═════ Given records ═════
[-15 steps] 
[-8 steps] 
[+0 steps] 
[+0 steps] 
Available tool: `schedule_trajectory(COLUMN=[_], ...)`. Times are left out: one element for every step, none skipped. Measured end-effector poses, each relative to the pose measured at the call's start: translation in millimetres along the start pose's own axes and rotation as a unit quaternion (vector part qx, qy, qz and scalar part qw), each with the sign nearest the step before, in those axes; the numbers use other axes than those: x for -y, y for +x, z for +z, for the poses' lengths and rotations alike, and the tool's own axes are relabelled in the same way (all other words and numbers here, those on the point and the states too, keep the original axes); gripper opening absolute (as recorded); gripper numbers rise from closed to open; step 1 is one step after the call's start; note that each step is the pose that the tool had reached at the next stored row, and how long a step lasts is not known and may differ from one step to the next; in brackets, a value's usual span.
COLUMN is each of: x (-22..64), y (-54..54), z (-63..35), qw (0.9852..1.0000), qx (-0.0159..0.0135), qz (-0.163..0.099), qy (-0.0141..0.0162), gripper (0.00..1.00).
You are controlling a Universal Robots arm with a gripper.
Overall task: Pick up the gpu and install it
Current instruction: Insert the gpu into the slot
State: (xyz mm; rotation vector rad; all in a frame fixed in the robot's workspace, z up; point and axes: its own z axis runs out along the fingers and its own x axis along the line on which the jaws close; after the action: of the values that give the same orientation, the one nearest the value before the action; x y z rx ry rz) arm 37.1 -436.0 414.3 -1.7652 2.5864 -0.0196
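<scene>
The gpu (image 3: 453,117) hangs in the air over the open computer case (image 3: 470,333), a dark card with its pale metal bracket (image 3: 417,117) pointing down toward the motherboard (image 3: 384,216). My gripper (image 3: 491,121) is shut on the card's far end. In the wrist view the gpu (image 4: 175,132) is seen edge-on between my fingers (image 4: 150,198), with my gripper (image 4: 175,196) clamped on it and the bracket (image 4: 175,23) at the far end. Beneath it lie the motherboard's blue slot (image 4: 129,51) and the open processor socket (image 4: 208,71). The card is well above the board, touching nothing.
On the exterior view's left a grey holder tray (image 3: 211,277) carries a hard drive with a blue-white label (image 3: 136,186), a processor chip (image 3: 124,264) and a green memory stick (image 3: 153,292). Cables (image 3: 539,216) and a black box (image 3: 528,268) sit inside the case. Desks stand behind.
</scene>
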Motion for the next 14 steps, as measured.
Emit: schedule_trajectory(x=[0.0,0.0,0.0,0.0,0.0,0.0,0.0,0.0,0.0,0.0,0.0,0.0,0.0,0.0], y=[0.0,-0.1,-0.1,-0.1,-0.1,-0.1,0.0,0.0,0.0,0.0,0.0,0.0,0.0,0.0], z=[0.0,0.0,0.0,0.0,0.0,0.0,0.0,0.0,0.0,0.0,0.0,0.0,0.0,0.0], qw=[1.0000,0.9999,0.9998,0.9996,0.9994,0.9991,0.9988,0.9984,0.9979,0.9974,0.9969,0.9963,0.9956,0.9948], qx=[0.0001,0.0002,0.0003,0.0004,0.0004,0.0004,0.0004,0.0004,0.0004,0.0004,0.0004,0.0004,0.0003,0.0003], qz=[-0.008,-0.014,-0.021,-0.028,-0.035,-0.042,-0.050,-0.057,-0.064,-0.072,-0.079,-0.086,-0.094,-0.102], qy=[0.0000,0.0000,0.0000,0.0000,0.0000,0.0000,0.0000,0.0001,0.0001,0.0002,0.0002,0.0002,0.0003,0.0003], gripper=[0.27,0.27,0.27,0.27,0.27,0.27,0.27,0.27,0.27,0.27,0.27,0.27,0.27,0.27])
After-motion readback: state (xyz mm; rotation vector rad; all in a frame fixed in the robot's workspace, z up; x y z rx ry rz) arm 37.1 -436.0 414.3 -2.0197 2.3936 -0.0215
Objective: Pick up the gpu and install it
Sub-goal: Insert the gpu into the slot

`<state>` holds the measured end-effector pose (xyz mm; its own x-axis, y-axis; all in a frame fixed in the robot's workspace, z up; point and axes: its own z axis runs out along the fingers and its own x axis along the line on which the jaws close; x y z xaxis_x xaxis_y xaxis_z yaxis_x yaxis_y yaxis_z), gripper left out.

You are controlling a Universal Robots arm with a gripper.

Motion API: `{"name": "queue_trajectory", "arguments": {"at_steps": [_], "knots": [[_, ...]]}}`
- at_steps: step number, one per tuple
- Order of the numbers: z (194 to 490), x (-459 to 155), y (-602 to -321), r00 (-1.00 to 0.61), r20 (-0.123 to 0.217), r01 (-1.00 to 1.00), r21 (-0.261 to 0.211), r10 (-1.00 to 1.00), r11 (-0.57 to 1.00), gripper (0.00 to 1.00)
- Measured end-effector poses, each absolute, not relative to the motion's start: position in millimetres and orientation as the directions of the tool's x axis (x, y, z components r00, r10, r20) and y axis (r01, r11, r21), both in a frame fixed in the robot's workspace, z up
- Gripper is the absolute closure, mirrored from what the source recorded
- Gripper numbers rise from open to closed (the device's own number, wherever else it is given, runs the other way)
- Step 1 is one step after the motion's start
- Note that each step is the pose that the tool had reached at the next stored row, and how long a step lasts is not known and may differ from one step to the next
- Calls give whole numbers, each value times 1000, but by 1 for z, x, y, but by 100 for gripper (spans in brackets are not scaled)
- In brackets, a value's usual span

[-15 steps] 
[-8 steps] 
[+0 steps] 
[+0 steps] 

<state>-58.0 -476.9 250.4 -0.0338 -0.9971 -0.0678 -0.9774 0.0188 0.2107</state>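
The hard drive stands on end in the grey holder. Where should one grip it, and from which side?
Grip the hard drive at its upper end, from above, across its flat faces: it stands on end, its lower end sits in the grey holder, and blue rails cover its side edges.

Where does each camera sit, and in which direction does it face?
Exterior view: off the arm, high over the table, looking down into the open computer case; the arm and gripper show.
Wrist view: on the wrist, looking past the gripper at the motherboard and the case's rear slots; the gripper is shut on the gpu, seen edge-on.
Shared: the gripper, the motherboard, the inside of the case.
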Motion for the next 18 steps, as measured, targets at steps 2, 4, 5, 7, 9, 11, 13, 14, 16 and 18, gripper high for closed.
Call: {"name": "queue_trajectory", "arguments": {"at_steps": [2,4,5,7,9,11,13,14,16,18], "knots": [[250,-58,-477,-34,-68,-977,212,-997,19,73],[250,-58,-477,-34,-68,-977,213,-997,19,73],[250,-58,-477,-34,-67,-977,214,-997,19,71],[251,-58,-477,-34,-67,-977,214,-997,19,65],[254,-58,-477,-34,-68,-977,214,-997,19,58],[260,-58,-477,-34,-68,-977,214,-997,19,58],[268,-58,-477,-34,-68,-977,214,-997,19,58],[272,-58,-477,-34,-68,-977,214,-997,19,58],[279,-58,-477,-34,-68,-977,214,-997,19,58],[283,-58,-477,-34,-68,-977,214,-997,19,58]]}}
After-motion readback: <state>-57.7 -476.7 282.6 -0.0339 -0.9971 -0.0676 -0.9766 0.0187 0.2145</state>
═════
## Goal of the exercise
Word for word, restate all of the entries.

## Solved problem
[-15 steps] 
[-8 steps] 
[+0 steps] 
[+0 steps] 
Available tool: `schedule_trajectory(COLUMN=[_], ...)`. Times are left out: one element for every step, none skipped. Measured end-effector poses, each relative to the pose measured at the call's start: translation in millimetres along the start pose's own axes and rotation as a unit quaternion (vector part qx, qy, qz and scalar part qw), each with the sign nearest the step before, in those axes; the numbers use other axes than those: x for -y, y for +x, z for +z, for the poses' lengths and rotations alike, and the tool's own axes are relabelled in the same way (all other words and numbers here, those on the point and the states too, keep the original axes); gripper opening absolute (as recorded); gripper numbers rise from closed to open; step 1 is one step after the call's start; note that each step is the pose that the tool had reached at the next stored row, and how long a step lasts is not known and may differ from one step to the next; in brackets, a value's usual span.
COLUMN is each of: x (-22..64), y (-54..54), z (-63..35), qw (0.9852..1.0000), qx (-0.0159..0.0135), qz (-0.163..0.099), qy (-0.0141..0.0162), gripper (0.00..1.00).
You are controlling a Universal Robots arm with a gripper.
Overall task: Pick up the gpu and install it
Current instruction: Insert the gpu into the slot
State: (xyz mm; rotation vector rad; all in a frame fixed in the robot's workspace, z up; point and axes: its own z axis runs out along the fingers and its own x axis along the line on which the jaws close; after the action: of the values that give the same orientation, the one nearest the value before the action; x y z rx ry rz) arm 37.1 -436.0 414.3 -1.7652 2.5864 -0.0196
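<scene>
The gpu (image 3: 453,117) hangs in the air over the open computer case (image 3: 470,333), a dark card with its pale metal bracket (image 3: 417,117) pointing down toward the motherboard (image 3: 384,216). My gripper (image 3: 491,121) is shut on the card's far end. In the wrist view the gpu (image 4: 175,132) is seen edge-on between my fingers (image 4: 150,198), with my gripper (image 4: 175,196) clamped on it and the bracket (image 4: 175,23) at the far end. Beneath it lie the motherboard's blue slot (image 4: 129,51) and the open processor socket (image 4: 208,71). The card is well above the board, touching nothing.
On the exterior view's left a grey holder tray (image 3: 211,277) carries a hard drive with a blue-white label (image 3: 136,186), a processor chip (image 3: 124,264) and a green memory stick (image 3: 153,292). Cables (image 3: 539,216) and a black box (image 3: 528,268) sit inside the case. Desks stand behind.
</scene>
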Motion for the next 14 steps, as measured.
Emit: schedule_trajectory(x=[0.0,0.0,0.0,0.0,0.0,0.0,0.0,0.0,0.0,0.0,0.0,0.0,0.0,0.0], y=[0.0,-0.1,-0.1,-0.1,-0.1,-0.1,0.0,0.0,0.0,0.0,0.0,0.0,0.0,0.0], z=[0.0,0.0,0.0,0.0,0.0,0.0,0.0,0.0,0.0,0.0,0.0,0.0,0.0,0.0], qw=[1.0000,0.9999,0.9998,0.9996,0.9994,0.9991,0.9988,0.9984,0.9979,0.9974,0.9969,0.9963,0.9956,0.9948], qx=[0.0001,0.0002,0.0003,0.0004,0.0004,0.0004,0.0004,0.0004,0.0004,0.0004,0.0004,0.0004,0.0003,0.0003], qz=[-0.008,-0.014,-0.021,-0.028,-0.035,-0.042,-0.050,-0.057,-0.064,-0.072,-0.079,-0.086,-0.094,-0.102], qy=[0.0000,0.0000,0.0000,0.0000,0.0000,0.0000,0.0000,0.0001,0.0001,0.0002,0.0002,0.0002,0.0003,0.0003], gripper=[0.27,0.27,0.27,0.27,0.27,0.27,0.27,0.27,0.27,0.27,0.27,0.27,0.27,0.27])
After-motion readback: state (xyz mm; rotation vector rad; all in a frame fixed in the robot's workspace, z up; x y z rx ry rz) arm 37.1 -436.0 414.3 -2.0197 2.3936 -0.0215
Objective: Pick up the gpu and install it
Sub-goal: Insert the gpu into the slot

`<state>` holds the measured end-effector pose (xyz mm; its own x-axis, y-axis; all in a frame fixed in the robot's workspace, z up; point and axes: its own z axis runs out along the fingers and its own x axis along the line on which the jaws close; x y z xaxis_x xaxis_y xaxis_z yaxis_x yaxis_y yaxis_z), gripper left out.

You are controlling a Universal Robots arm with a gripper.

Motion API: `{"name": "queue_trajectory", "arguments": {"at_steps": [_], "knots": [[_, ...]]}}`
- at_steps: step number, one per tuple
- Order of the numbers: z (194 to 490), x (-459 to 155), y (-602 to -321), r00 (-1.00 to 0.61), r20 (-0.123 to 0.217), r01 (-1.00 to 1.00), r21 (-0.261 to 0.211), r10 (-1.00 to 1.00), r11 (-0.57 to 1.00), gripper (0.00 to 1.00)
- Measured end-effector poses, each absolute, not relative to the motion's start: position in millimetres and orientation as the directions of the tool's x axis (x, y, z components r00, r10, r20) and y axis (r01, r11, r21), both in a frame fixed in the robot's workspace, z up
- Gripper is the absolute closure, mirrored from what the source recorded
- Gripper numbers rise from open to closed (the device's own number, wherever else it is given, runs the other way)
- Step 1 is one step after the motion's start
- Note that each step is the pose that the tool had reached at the next stored row, and how long a step lasts is not known and may differ from one step to the next
- Calls give whole numbers, each value times 1000, but by 1 for z, x, y, but by 100 for gripper (spans in brackets are not scaled)
- In brackets, a value's usual span

[-15 steps] 
[-8 steps] 
[+0 steps] 
[+0 steps] 

<state>-58.0 -476.9 250.4 -0.0338 -0.9971 -0.0678 -0.9774 0.0188 0.2107</state>
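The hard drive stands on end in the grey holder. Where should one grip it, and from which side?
Grip the hard drive at its upper end, from above, across its flat faces: it stands on end, its lower end sits in the grey holder, and blue rails cover its side edges.

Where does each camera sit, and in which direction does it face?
Exterior view: off the arm, high over the table, looking down into the open computer case; the arm and gripper show.
Wrist view: on the wrist, looking past the gripper at the motherboard and the case's rear slots; the gripper is shut on the gpu, seen edge-on.
Shared: the gripper, the motherboard, the inside of the case.
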Motion for the next 18 steps, as measured, targets at steps 2, 4, 5, 7, 9, 11, 13, 14, 16 and 18, gripper high for closed.
Call: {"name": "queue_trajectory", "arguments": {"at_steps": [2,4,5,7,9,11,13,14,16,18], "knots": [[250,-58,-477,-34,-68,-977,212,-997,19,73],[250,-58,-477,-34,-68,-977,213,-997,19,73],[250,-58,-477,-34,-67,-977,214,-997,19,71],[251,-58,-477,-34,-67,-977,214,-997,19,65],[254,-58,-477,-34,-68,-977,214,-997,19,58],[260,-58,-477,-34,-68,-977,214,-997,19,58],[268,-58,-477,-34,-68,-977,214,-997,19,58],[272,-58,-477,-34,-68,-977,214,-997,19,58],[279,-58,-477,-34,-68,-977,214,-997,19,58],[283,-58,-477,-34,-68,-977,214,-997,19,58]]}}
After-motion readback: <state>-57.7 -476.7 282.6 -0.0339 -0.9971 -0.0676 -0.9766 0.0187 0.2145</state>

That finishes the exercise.